5. An esports test fails

Sample test question from the esports certification institute. The question asks the respondent to calculate a competitor's aiming percentage

Photo: eSports Certification Institute

A group called the Esports Certification Institute announced and quickly rescinded plans to offer $400 proficiency tests for people who want to enter the esports industry.

  • ECI's plan was panned online by esports fans and personalities who said charging hundreds of dollars for certification would narrow who works in the scene.

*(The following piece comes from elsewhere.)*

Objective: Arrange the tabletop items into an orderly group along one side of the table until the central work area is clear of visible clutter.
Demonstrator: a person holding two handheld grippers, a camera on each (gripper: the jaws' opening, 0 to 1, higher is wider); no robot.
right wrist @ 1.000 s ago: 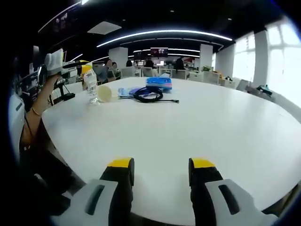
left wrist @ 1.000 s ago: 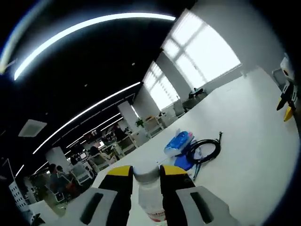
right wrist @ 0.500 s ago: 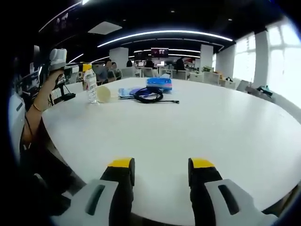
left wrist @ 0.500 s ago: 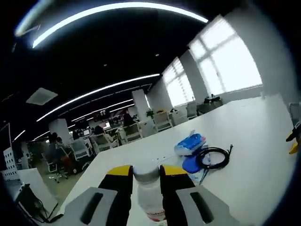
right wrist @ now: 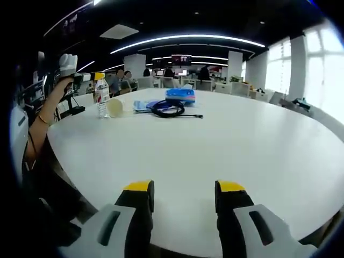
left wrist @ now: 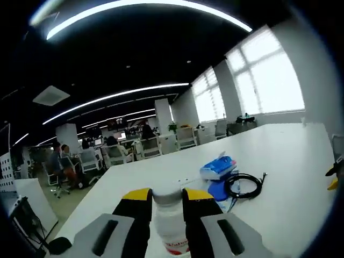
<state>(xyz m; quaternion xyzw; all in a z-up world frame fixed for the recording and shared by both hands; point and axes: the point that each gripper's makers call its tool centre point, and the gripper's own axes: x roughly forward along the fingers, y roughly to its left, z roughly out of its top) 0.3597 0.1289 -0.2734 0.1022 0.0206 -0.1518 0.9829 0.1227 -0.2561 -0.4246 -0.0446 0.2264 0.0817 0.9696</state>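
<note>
Ceiling strip lights and blown-out windows light a dim room; edges bend.

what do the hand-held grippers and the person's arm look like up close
Each hand-held gripper, left and right, has two black jaws capped with yellow tips, rising from light grey moulded bodies with dark oval slots. In the right gripper view, the person's raised forearm wears a thin bracelet at the wrist; no sleeve covers it there.

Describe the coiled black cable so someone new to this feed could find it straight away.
Start at the big white table and look to its far side, where the items are grouped. The black cable lies there in a loose coil, just in front of the blue packet, right of the bottle. It is the only black, ring-shaped item, with one straight tail trailing right across the tabletop.
</note>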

Why it matters: The testing plan resurfaced tensions between competitive gaming's grass roots and those looking to slickly professionalize things.

  • In a mea culpa, the group said, "we're going to rethink how we want to solve the problem of nepotism and bad hiring in esports."

6. Worthy of your time

1. Target is prepared to call the cops on frantic Pokémon card hunters (Matthew Gault — Waypoint)

  • "The Pokémon Trading Card Game" is having a moment and collectors are competing with scalpers for new stock, forcing retailers like Target to crack down.

2. "No Man's Sky" role-players are infesting planets and bugging other players (Cass Marshall — Polygon)

  • Is it griefing or just unorthodox role-playing? Players are vandalizing bases under the guise of a very moldy looking spore situation.

3. "Resident Evil" patches original game with content missing since 1996 (Luke Plunkett — Kotaku)

  • A fan-made patch called "Resident Evil: True Director's Cut" adds content from the game's Japanese release to create the most comprehensive version of the game around.

7. Thank you, new "Pokémon Snap"

Is this true zen, or is this just Monday?

Screenshot of "Pokemon Snap" in a tweet that reads "No thoughts, head empty"
Screenshot: @PokemonSnapOoC

We did it! Many more newsletters to go.